シンパシーとエンパシー
今回はシンパシーとエンパシーについて書いていきたいと思います。
日本語では共感という言葉がありますが、英語ではシンパシーとエンパシーとあります。
その2つの違いなのですがシンパシーを辞書で調べてみると同情、また共感、共鳴とあり、エンパシーを辞書で調べてみると感情移入、人の気持ちを思いやることとあります。
カウンセリングではこのシンパシーとエンパシーをその時々によってうまく使い分ける必要があります。
シンパシーとはクライアントの感情に共感、共鳴をしながらあくまでも第3者としての視点を持つことで、エンパシーとはクライアントの細かな背景やその時の心理状態など理解したうえで自分が体験したかのようにイメージしクライアントの立場での視点をもつことだと私は考えています。
それならエンパシーの方が相手の立場になり、共感してくれるのですからそっちの方が良いのではないかと考える人もいるかもしれませんが、カウンセラーがクライアントと同じ視点を持ってしまえば、周りが見えなくなり問題の本質を見逃すことに繋がります。
そこで大事になってくるのがシンパシーです。シンパシーであれば共感はするけど一歩引いた第3者の視点で冷静に問題を見ることができます。
例えば特に恋愛相談で多いのが「相手の気持ちがわからない」とか「相手の考えていることがわからない」から相談にのって欲しいということがよくあります。
そのような相談には、クライアントにどんな状況だったのか、相手の環境や性格はどうなのか、2人の関係性は依然と今の違いはあったのかなどできる限り話を聴かせていただきます。

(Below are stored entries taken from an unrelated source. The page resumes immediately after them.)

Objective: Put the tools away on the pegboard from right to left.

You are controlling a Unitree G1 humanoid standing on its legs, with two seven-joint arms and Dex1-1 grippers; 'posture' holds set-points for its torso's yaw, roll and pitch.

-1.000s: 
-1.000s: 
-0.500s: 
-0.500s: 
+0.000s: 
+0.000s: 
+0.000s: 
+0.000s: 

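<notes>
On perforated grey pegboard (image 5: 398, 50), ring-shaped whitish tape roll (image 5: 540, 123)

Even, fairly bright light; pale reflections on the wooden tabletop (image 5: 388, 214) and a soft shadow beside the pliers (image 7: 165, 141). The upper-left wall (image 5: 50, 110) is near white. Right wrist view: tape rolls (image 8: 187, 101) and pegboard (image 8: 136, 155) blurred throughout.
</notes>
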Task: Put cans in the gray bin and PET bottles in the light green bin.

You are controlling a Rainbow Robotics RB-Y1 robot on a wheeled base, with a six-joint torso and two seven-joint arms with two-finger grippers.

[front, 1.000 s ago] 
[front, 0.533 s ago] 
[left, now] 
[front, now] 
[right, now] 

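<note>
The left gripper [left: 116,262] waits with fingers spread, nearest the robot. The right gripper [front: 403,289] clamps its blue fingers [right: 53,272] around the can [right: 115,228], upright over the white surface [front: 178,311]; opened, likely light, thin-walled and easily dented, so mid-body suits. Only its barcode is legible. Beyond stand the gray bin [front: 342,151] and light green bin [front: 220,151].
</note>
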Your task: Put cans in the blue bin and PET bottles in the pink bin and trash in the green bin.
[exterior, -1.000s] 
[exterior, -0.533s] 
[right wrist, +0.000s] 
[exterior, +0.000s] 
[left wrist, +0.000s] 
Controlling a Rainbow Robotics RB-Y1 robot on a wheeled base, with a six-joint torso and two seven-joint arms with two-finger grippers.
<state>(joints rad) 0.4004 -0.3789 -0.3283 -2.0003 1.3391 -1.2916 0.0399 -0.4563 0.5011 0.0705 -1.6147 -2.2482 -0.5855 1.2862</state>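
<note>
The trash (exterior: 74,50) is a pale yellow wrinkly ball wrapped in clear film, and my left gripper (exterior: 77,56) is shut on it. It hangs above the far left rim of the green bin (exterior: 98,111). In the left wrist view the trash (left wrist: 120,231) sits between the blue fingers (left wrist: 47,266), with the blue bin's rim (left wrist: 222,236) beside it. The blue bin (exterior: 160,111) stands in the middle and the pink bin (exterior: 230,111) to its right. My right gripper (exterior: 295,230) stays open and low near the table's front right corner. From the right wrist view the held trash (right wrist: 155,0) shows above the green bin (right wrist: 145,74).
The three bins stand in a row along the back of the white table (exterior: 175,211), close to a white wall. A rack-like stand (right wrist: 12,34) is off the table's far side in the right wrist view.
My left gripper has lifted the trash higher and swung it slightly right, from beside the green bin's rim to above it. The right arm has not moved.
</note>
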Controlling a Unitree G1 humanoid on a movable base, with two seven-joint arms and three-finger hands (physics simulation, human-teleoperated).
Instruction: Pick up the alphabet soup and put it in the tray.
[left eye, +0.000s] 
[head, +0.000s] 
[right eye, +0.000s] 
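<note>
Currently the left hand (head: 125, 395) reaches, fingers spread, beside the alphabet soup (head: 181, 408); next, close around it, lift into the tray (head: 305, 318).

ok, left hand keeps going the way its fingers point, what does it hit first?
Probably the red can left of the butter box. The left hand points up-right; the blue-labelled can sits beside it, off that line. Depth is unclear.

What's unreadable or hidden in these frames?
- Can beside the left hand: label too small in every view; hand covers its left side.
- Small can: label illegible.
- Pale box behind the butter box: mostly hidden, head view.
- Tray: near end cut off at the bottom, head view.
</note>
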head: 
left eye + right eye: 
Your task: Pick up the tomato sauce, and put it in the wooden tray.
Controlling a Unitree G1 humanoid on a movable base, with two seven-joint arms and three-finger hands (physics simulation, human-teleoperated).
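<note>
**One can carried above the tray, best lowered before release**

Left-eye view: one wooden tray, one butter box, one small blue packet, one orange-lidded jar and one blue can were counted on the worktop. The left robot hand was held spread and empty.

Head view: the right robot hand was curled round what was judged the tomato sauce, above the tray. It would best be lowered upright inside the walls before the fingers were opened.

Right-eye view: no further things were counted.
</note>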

そうすることでエンパシーにて相手の視点で物事を感じたことを伝えるようにしています。
また相談の中には悩みに集中し過ぎることで対して視野が狭くなり苦しみから抜け出せない人が多くいます。
その時に全てエンパシーで共感してしまうとクライアントと同じ心理状態や苦しみを持ってしまい、問題の本質を理解しない
ままただ時間が流れていきモヤモヤ感が残ったものになってしまいます。
そこではシンパシーといった視点の変化をさせることで視野を広げ、問題解決に対してアドバイスをすることができるようになるのです。
これはカウンセリングの場面だけでなく様々な面でも活用することができます。
クレームが起きた時も同じです。
クレームの内容を第3者の視点で聴いてしまえば相手からすると「会社として正論を言ってくれているんだろうけど自分の感
情をどう処理すればいいのか?」と感じてしまい納得いかないまま更に怒りが増長するか、もう二度と利用しないなんてことに繋がります。
大切なことはクレームとは相手の視点(エンパシー)で何を感じ、何を不満に思っているかを理解した上で自分たちにできることは何かを相手に共感(シンパシー)しながら解決策を考えていくことです。
皆さんも無意識に共感されていると思いますが、共感にも違いがあることを意識することで少しでも円滑なコミュニケーションが取れるようにしてみてくださいね。